- [Instructions for the task]: Entries follow. Return each line that contains the word "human".
### Source material ###
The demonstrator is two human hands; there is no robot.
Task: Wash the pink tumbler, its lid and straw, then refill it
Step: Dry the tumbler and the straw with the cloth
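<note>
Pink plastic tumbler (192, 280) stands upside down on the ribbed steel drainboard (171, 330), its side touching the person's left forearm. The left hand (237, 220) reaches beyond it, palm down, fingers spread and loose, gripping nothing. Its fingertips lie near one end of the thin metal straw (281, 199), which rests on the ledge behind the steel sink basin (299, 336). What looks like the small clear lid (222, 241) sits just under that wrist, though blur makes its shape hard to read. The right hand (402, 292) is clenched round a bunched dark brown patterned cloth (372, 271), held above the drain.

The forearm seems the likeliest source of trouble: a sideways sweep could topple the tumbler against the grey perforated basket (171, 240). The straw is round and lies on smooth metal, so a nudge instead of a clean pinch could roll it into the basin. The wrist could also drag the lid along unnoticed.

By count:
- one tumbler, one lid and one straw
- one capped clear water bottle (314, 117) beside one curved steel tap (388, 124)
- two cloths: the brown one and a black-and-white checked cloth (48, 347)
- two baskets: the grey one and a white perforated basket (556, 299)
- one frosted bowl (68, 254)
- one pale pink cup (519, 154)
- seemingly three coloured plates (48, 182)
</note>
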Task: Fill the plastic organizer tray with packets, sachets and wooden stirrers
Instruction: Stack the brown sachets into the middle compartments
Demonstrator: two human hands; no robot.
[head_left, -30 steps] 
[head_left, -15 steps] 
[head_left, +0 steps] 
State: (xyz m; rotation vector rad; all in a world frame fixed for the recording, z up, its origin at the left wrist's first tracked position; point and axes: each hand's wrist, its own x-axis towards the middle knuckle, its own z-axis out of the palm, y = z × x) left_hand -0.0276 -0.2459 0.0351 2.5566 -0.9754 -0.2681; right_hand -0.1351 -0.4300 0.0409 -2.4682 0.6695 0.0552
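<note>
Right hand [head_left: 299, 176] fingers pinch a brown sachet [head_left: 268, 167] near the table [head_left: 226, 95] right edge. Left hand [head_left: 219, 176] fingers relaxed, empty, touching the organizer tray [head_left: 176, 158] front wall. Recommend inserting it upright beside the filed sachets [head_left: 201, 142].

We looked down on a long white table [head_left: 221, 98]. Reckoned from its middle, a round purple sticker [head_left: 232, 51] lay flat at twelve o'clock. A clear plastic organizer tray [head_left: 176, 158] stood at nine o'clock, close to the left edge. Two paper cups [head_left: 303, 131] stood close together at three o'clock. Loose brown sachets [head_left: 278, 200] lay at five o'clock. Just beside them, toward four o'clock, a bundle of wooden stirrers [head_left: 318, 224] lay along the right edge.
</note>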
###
- [Task result]:
The demonstrator is two human hands; there is no robot.
Demonstrator: two human hands; no robot.

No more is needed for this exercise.